You don't need to be a coding wizard to use these. You just stack the cassettes you need, like building a tower of blocks, and the robot does the rest.

3. The "Old School" Magic (No Heavy AI)

Many modern tracking tools use "Deep Learning" (AI), which is like a brain that needs to be fed thousands of hours of video to learn what a fish looks like. This requires powerful, expensive computers and takes a long time to process.

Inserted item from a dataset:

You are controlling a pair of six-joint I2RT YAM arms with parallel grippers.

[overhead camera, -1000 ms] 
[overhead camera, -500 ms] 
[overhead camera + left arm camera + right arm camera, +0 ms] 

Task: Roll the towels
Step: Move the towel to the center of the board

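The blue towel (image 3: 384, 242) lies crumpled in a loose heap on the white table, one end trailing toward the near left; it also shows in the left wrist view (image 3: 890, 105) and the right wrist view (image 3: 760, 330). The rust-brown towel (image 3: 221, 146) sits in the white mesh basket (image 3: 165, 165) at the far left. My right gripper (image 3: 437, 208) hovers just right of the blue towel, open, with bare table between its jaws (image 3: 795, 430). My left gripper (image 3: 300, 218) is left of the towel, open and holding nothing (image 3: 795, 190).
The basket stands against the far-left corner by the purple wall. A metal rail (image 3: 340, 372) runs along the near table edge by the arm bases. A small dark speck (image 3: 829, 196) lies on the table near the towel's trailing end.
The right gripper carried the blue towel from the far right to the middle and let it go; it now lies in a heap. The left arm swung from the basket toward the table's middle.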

TracktorLive uses "traditional" computer vision. Think of it like a high-tech highlighter. Instead of "learning" what a fish is, it simply looks for dark shapes moving against a light background (or vice versa). It's incredibly fast and lightweight, meaning it can run on a cheap computer or even a Raspberry Pi (a tiny $35 computer). It doesn't need a supercomputer to do its job.

4. What Can It Actually Do?

The paper shows off some cool tricks:

  • The "Bouncer": If a mouse enters a specific "forbidden zone," the system instantly flashes a light or plays a sound to scare it away.
  • The "Smart Camcorder": Instead of recording 10 hours of boring footage, the camera only starts recording when two animals get close enough to interact. This saves massive amounts of hard drive space.
  • The "Speed Trap": If a fish swims faster than a certain speed, the system instantly plays a video of a predator to see how the fish reacts.
  • The "Doorman": If two pillbugs walk into a specific area, a servo motor opens a tiny door for them.

Why Does This Matter?

Before TracktorLive, setting up these kinds of experiments was like trying to build a custom car engine in your garage with no tools. It was hard, expensive, and only experts could do it.

TracktorLive is like handing everyone a Lego set for science. It makes real-time experiments accessible to anyone with a camera and a computer. It removes human error, ensures every experiment is done exactly the same way (making science more reliable), and lets researchers study fast-moving behaviors that humans simply can't react to in time.

In short: TracktorLive is the ultimate "if-then" machine for biology. If the animal does X, the machine instantly does Y, perfectly and instantly, every single time.